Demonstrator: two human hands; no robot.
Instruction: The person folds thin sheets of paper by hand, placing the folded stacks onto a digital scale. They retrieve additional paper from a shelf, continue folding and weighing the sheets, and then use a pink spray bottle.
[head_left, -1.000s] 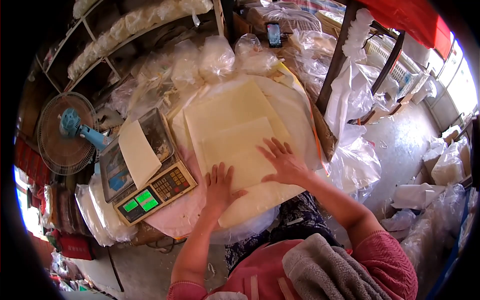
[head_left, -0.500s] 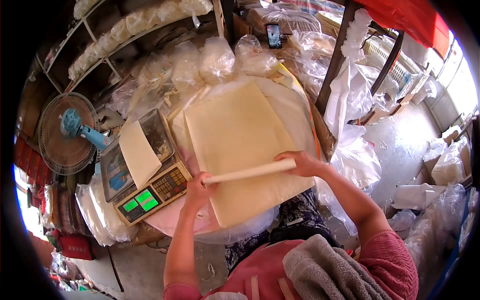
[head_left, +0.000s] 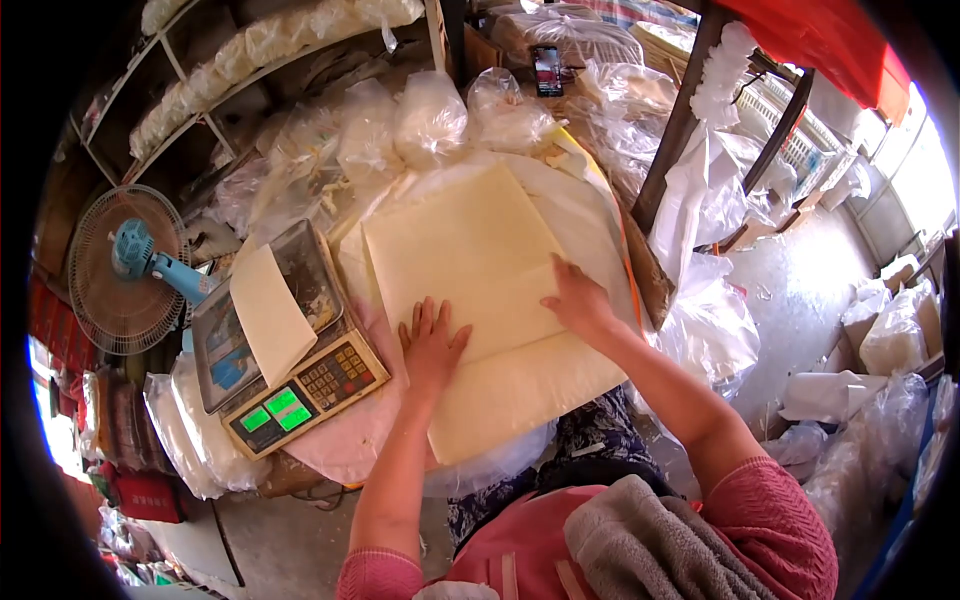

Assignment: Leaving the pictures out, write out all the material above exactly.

Finished task:
Demonstrator: two human hands; no robot.
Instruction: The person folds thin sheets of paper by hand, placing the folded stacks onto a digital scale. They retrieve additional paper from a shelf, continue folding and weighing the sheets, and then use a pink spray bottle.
[head_left, -1.000s] 
[head_left, -0.500s] 
[head_left, +0.000s] 

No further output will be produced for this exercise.